_Work to complete_
Write out the entire listing below exactly as it appears, minus any pictures.

_Supplied data_
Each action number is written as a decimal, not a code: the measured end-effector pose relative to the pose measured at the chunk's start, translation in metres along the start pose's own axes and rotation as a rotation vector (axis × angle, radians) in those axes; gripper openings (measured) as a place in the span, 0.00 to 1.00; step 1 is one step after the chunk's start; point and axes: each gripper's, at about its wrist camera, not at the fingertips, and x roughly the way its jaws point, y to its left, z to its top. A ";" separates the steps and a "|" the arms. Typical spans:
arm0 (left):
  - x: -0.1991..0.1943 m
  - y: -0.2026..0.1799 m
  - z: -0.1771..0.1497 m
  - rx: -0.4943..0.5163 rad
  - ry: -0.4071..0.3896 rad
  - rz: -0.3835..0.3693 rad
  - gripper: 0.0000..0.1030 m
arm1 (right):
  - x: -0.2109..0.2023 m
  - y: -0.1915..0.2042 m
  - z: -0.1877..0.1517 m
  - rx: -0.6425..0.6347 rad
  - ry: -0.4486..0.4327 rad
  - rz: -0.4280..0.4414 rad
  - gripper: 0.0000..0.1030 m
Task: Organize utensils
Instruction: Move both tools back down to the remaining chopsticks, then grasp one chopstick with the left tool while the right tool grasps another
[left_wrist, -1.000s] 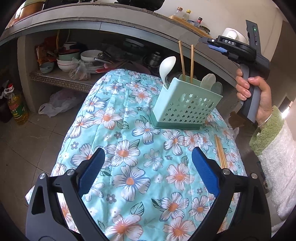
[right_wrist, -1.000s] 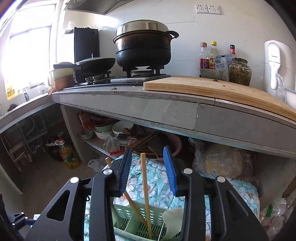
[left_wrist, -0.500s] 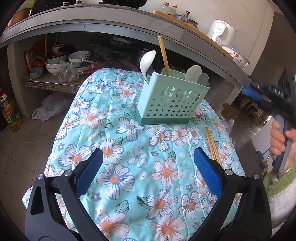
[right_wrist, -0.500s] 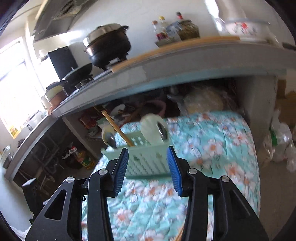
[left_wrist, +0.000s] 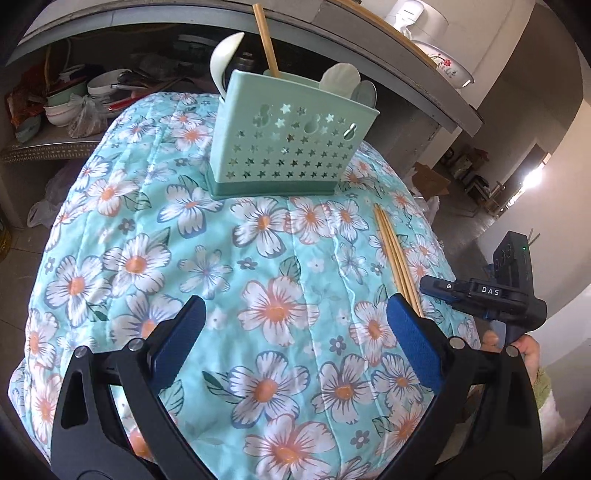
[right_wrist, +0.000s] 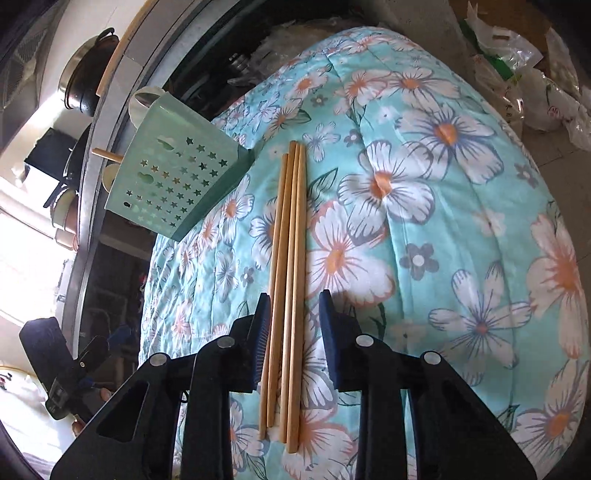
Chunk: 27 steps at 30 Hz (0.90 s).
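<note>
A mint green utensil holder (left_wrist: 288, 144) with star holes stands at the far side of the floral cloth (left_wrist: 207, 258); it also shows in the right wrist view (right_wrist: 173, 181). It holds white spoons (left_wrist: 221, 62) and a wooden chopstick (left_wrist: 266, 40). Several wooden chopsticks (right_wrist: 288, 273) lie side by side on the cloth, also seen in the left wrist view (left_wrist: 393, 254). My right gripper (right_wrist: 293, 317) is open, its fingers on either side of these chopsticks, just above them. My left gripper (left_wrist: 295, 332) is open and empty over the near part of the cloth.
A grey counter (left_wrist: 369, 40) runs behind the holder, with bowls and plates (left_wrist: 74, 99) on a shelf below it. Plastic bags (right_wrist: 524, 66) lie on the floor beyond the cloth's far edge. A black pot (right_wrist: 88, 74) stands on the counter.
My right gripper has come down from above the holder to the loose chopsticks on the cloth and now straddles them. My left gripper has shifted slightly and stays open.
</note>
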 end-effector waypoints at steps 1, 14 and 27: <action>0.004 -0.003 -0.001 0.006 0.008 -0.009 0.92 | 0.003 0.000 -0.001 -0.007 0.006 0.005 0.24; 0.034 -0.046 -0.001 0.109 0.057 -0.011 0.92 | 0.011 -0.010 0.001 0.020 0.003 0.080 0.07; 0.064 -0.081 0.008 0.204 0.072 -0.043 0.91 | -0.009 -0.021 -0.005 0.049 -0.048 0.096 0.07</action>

_Reply_
Each action number is written as a decimal, not a code: the measured end-effector pose relative to the pose measured at the chunk's start, translation in metres along the start pose's own axes and rotation as a rotation vector (axis × angle, radians) in those axes; gripper openings (measured) as a place in the span, 0.00 to 1.00; step 1 is one step after the chunk's start; point and axes: each gripper's, at about its wrist camera, not at the fingertips, and x roughly the way its jaws point, y to its left, z to its top. A ";" separates the steps and a "|" the arms. Typical spans:
arm0 (left):
  - x: -0.1991..0.1943 m
  - y: -0.2026..0.1799 m
  - z: -0.1771..0.1497 m
  - rx: -0.4943..0.5163 rad
  - ry: -0.4071..0.3896 rad
  - rz: -0.3835..0.3693 rad
  - gripper: 0.0000..0.1030 m
arm1 (right):
  - x: -0.2109..0.2023 m
  - y: -0.1915..0.2042 m
  - z: -0.1877..0.1517 m
  - rx: -0.6425..0.6347 rad
  - ry: -0.4486..0.4327 rad
  - rz: -0.4280..0.4414 rad
  - gripper: 0.0000..0.1030 m
Task: Organize utensils
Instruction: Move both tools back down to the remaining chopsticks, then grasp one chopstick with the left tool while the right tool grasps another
[left_wrist, -1.000s] 
[right_wrist, -1.000s] 
[left_wrist, -0.500s] 
[right_wrist, -0.500s] 
[left_wrist, +0.000s] 
[right_wrist, +0.000s] 
Chunk: 27 steps at 30 Hz (0.90 s).
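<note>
A mint green utensil holder (left_wrist: 288, 144) with star holes stands at the far side of the floral cloth (left_wrist: 207, 258); it also shows in the right wrist view (right_wrist: 173, 181). It holds white spoons (left_wrist: 221, 62) and a wooden chopstick (left_wrist: 266, 40). Several wooden chopsticks (right_wrist: 288, 273) lie side by side on the cloth, also seen in the left wrist view (left_wrist: 393, 254). My right gripper (right_wrist: 293, 317) is open, its fingers on either side of these chopsticks, just above them. My left gripper (left_wrist: 295, 332) is open and empty over the near part of the cloth.
A grey counter (left_wrist: 369, 40) runs behind the holder, with bowls and plates (left_wrist: 74, 99) on a shelf below it. Plastic bags (right_wrist: 524, 66) lie on the floor beyond the cloth's far edge. A black pot (right_wrist: 88, 74) stands on the counter.
My right gripper has come down from above the holder to the loose chopsticks on the cloth and now straddles them. My left gripper has shifted slightly and stays open.
</note>
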 end-effector waypoints at steps 1, 14 and 27: <action>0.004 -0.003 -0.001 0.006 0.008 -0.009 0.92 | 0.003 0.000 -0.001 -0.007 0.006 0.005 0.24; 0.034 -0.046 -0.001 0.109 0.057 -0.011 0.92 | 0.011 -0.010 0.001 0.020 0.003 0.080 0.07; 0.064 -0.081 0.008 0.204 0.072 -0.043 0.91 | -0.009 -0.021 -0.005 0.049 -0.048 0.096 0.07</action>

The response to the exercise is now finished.